_AIM OF THE TASK_.
To answer, print the line containing "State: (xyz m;" and each line after it in the listing below, exactly as they stand.

▬▬▬▬▬▬

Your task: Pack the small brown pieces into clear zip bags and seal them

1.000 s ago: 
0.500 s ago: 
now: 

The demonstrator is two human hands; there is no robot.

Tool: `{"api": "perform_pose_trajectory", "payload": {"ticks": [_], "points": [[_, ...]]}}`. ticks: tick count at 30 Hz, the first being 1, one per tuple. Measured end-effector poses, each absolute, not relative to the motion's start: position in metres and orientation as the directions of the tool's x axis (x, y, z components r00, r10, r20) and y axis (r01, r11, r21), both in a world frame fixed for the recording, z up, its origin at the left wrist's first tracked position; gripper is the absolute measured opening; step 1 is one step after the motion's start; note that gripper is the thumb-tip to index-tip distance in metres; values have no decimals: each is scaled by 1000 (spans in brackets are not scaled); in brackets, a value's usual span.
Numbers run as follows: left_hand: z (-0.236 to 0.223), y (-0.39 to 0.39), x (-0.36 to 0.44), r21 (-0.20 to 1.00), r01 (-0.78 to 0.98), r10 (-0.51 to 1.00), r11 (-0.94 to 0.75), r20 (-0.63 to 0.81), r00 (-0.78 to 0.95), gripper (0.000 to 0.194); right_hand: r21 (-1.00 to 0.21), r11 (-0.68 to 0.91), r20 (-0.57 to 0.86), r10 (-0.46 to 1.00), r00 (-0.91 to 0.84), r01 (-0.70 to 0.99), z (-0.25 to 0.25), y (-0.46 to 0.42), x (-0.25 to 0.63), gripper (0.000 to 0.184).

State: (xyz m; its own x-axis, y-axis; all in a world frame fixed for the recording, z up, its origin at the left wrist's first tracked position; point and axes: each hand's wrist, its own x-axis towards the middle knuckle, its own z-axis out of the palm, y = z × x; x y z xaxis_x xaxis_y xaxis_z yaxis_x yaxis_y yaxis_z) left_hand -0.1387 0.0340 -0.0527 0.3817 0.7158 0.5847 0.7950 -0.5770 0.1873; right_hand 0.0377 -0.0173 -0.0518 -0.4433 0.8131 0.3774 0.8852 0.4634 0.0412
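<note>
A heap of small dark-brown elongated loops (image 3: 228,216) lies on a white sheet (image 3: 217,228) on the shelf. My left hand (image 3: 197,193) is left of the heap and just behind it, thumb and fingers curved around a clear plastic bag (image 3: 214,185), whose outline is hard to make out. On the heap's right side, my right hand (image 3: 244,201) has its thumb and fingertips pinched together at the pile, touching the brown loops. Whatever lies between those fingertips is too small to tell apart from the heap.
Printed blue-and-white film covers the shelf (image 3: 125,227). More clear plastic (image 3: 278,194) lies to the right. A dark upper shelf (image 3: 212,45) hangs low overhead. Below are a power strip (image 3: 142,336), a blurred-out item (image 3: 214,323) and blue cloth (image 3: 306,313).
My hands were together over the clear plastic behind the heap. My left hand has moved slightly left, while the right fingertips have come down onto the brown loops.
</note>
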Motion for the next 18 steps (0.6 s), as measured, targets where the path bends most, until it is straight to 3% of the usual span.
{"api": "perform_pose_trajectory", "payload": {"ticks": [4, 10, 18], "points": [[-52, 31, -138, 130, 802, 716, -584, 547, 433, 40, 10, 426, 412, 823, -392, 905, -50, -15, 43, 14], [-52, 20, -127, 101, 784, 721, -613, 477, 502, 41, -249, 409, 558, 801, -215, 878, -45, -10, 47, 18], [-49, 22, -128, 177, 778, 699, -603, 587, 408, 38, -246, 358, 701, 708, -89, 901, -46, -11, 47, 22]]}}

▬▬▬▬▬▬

_RESULT OF THIS EXERCISE_.
State: (xyz m; its own x-axis, y-axis; all in a world frame fixed for the recording, z up, its origin at the left wrist's first tracked position; point and axes: each hand's wrist, its own x-axis towards the middle knuckle, its own z-axis out of the palm, y = z × x; x y z xaxis_x xaxis_y xaxis_z yaxis_x yaxis_y yaxis_z) left_hand -0.1387 0.0340 -0.0527 0.3817 0.7158 0.5847 0.7950 -0.5770 0.1873; right_hand 0.0377 -0.0173 -0.0518 -0.4433 0.8131 0.3774 0.8852 0.4634 0.0412
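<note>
A heap of small dark-brown elongated loops (image 3: 228,216) lies on a white sheet (image 3: 217,228) on the shelf. My left hand (image 3: 197,193) is left of the heap and just behind it, thumb and fingers curved around a clear plastic bag (image 3: 214,185), whose outline is hard to make out. On the heap's right side, my right hand (image 3: 244,201) has its thumb and fingertips pinched together at the pile, touching the brown loops. Whatever lies between those fingertips is too small to tell apart from the heap.
Printed blue-and-white film covers the shelf (image 3: 125,227). More clear plastic (image 3: 278,194) lies to the right. A dark upper shelf (image 3: 212,45) hangs low overhead. Below are a power strip (image 3: 142,336), a blurred-out item (image 3: 214,323) and blue cloth (image 3: 306,313).
My hands were together over the clear plastic behind the heap. My left hand has moved slightly left, while the right fingertips have come down onto the brown loops.
</note>
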Motion for the next 18 steps (0.6 s), as measured, targets where the path bends most, until it is straight to 3% of the usual span.
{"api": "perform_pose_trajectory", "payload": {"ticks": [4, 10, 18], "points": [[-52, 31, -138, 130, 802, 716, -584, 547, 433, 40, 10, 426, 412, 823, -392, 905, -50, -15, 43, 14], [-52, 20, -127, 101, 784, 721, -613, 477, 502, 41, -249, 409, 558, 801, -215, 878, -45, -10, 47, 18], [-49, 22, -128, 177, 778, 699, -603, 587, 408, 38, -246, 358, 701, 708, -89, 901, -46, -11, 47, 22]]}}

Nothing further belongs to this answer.